This territory of Northern Ireland, as established by the Government of Ireland Act 1920, had its own provincial government which was controlled for 50 years until 1972 by the conservative Ulster Unionist Party (UUP). The tendency to vote on sectarian lines and the proportions of each religious denomination ensured that there would never be a change of government. In local government, constituency boundaries were drawn to divide nationalist communities into two or even three constituencies and so weaken their effect (see Gerrymandering).

The (mainly Catholic) Nationalist population in Northern Ireland, besides feeling politically alienated, was also economically alienated, often with worse living standards compared to their Protestant (mainly Unionist) neighbours, with fewer job opportunities, and living in ghettos in Belfast, Derry, Armagh and other places. Many Catholics considered the Unionist government was undemocratic, bigoted and favoured Protestants. Emigration for economic reasons kept the nationalist population from growing, despite its higher birth rate. Although poverty, (e)migration and unemployment were fairly widespread (albeit not to the same extent) among Protestants as well, on the other hand the economic situation in Northern Ireland (even for Catholics) was for a long time arguably still better than in the Republic of Ireland.

During the 1930s the IRA launched minor attacks against the Royal Ulster Constabulary (RUC) and British Army in Northern Ireland. During World War II the IRA leadership hoped for support from Germany, and chief of staff Seán Russell travelled there in 1940; he died later that year after falling ill on a U-boat that was bringing him back to Ireland (possibly with a view to starting a German sponsored revolution in Ireland). Suspected republicans were interned on both sides of the border, for different reasons.

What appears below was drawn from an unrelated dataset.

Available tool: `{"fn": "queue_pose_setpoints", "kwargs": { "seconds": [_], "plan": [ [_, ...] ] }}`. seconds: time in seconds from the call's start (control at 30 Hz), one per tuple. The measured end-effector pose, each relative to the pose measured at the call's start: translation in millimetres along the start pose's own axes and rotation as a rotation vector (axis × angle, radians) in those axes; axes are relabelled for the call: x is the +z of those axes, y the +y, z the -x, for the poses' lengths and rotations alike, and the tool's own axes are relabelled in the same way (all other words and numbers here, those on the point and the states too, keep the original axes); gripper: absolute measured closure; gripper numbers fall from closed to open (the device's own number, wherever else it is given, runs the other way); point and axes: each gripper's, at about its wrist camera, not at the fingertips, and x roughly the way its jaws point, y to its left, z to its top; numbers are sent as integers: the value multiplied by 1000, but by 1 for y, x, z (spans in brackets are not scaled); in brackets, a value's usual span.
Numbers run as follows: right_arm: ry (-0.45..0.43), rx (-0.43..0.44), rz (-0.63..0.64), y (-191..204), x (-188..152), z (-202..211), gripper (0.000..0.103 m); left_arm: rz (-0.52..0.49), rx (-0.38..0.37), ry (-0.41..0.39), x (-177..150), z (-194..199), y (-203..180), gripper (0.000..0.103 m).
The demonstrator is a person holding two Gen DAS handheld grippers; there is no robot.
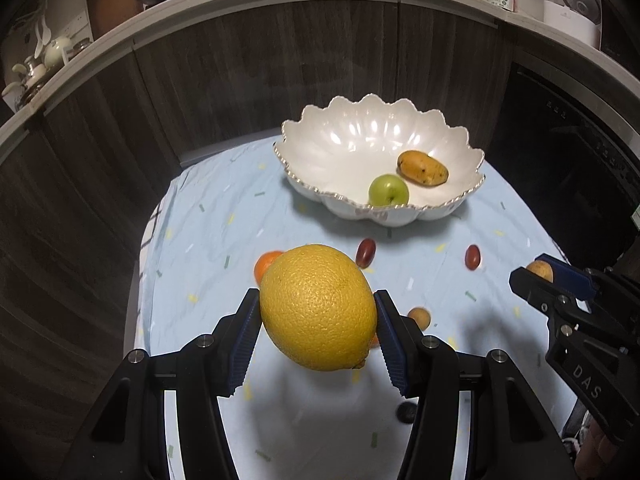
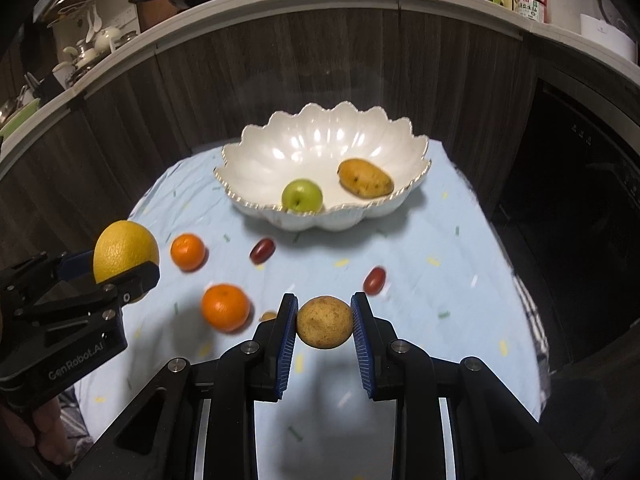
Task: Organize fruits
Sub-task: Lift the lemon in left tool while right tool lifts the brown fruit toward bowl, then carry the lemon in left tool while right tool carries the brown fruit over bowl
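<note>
My left gripper [image 1: 318, 312] is shut on a big yellow citrus fruit [image 1: 318, 306] and holds it above the table; it also shows in the right wrist view [image 2: 124, 250]. My right gripper [image 2: 324, 322] is shut on a small tan round fruit [image 2: 324, 322], lifted off the cloth. A white scalloped bowl [image 1: 344, 136] stands at the back, holding a green apple [image 1: 388, 190] and a spotted yellow mango [image 1: 422, 168]. On the cloth lie two oranges [image 2: 226, 307] [image 2: 188, 252], two red grapes [image 2: 262, 250] [image 2: 374, 280] and a small tan fruit [image 1: 419, 317].
The table carries a light blue patterned cloth [image 2: 440, 248]. Dark wood cabinet fronts [image 1: 248, 64] rise behind it, with a counter of pans and bottles above. A dark appliance [image 2: 580, 208] stands to the right. A small dark object [image 1: 406, 412] lies below my left gripper.
</note>
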Motion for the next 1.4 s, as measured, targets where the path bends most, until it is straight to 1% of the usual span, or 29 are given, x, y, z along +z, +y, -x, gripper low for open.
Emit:
{"fn": "queue_pose_setpoints", "kwargs": {
  "seconds": [0.4, 0.7, 0.9, 1.4],
  "plan": [
    [-53, -3, 7, -21, 41, -13, 75, 4, 11, -25, 38, -8, -6, 49],
    [-83, -2, 15, -27, 66, -21, 75, 2, 21, -43, 63, -16, -9, 49],
    [-82, 4, 12, -32, 81, -31, 75, 11, 22, -56, 78, -22, -8, 49],
    [-69, 6, 3, -42, 106, -58, 75, 17, 19, -46, 108, -55, -4, 49]
  ]
}}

The Border Campaign in the mid-50s was the last attempt at traditional military action and was an abject failure.

===1966–1969===
In the late 1960s, Irish political activist groups found parallels between their struggle against religious discrimination and the civil rights campaign of African Americans against racial discrimination in the US. Student leaders such a Bernadette Devlin McAliskey and Nationalist politicians such as Austin Currie tried to use non-violent direct action to draw attention to the blatant discrimination. Republicans, largely demilitarised at the time, engaged considerably with the civil rights campaign. By 1968, Europe as a whole was engulfed in a struggle between radicalism and conservativism. In Sinn Féin, the same debate raged. The dominant analysis was that Protestant Irishmen and women would never be bombed into a united Ireland. The only way forward was to have both sides embrace socialism and forget their sectarian hatreds. They resolved to no longer to be drawn into inter-communal violence.

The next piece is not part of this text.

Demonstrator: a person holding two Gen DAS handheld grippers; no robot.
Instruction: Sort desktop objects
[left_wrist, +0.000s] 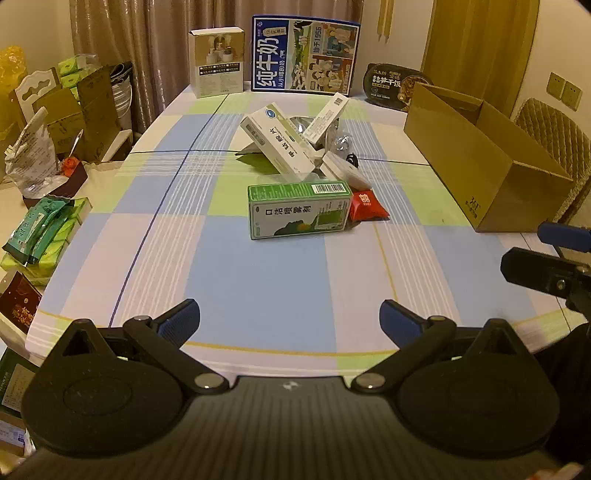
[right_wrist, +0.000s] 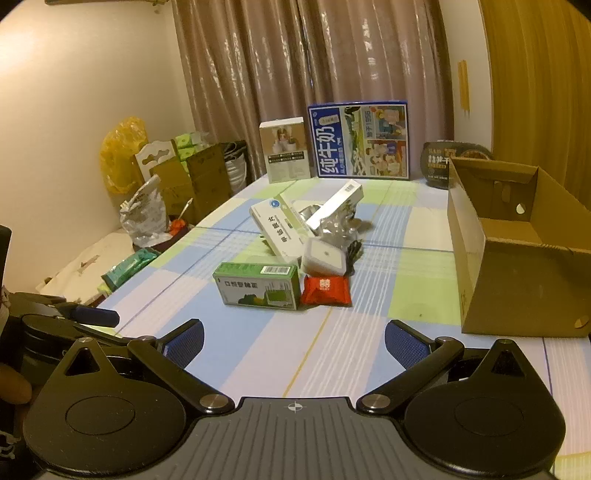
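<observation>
A pile of small items lies mid-table: a green box (left_wrist: 299, 209) (right_wrist: 260, 285), a red packet (left_wrist: 367, 206) (right_wrist: 326, 291), a white medicine box (left_wrist: 277, 138) (right_wrist: 275, 230) leaning on a narrower white box (left_wrist: 327, 118) (right_wrist: 334, 208), a flat white case (left_wrist: 343, 170) (right_wrist: 323, 256) and foil blister packs (right_wrist: 334, 225). An open cardboard box (left_wrist: 484, 158) (right_wrist: 517, 251) stands to the right. My left gripper (left_wrist: 290, 321) is open and empty, near the table's front edge. My right gripper (right_wrist: 293, 343) is open and empty, short of the pile.
A checked cloth (left_wrist: 258, 280) covers the table. At the back stand a blue milk carton (left_wrist: 304, 55) (right_wrist: 360, 140), a beige box (left_wrist: 218, 61) (right_wrist: 284, 149) and a black meal tub (left_wrist: 393, 86). Boxes, bags and packets crowd the left side (left_wrist: 55, 147). The right gripper's fingers (left_wrist: 546, 275) show at the left view's right edge.
</observation>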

As a response to the civil rights campaign, militant loyalist paramilitary groups started to emerge in the Protestant community. The Ulster Volunteer Force (UVF) was the first. The UVF had originally existed among loyalist Ulster Protestants before World War I to oppose Home Rule. In the 1960s it was relaunched by militant loyalists, encouraged by certain politicians, to oppose any attempt to reunite Northern Ireland with the Republic of Ireland, which is how they saw any change in their status vis-a-vis Catholics.

By mid-1969 the violence in Northern Ireland exploded. Consistent with their new political ideology, the IRA declined to intervene. By late August, the British government had to intervene and declare a state of emergency, sending a large number of troops into Northern Ireland to stop the intercommunal violence. Initially welcomed by some Catholics as protectors, later events such as Bloody Sunday and the Falls Road curfew turned many against the British Army.

===1970–1985===
Divisions began to emerge in the Republican movement between leftists and traditional militants. The leader of the IRA, Cathal Goulding believed that the IRA could not beat the British with military tactics and should turn into a workers' revolutionary movement that would overthrow both governments to achieve a 32-county socialist republic through the will of the people (after WWII the IRA no longer engaged in any actions against the Republic). Goulding also drove the IRA into an ideologically Marxist–Leninist direction which attracted idealistic young supporters in the Republic, but alienated and angered many of the IRA's core supporters in the North. In particular, his decision to regard the UVF as deluded rather than as the enemy, was anathema to traditionalists and those who were its potential victims.

The argument led to a split in 1970, between the Official IRA (supporters of Goulding's Marxist line) and the Provisional IRA (also called Provos, traditional nationalist republicans). The Provos were led by Seán Mac Stíofáin and immediately began a large scale campaign against British state forces and economic targets in Northern Ireland. The Official IRA were also initially drawn into an armed campaign by the escalating communal violence. In 1972, the Official IRA declared a cease-fire, which, apart from feuds with other republican groups, has been maintained to date. Nowadays the term 'Irish Republican Army' almost always denotes the Provisional IRA.

Throughout the 1970s and 1980s the conflict continued claiming thousands of lives, with the UVF (and other loyalist groups) extending attacks into the Republic of Ireland and the IRA launching attacks on targets in England. However some things slowly began to change. In the 1980s Provisional Sinn Féin (the Provisional IRA's political wing) began contesting elections and by the mid-1990s was representing the republican position at peace negotiations. In the loyalist movement splits occurred, the Ulster Unionist Party made tentative attempts to reform itself and attract Catholics into supporting the union with Britain, while the radical Democratic Unionist Party (DUP) led by Ian Paisley began attracting working-class Protestant loyalists who felt alienated by the UUP's overtures towards Catholics.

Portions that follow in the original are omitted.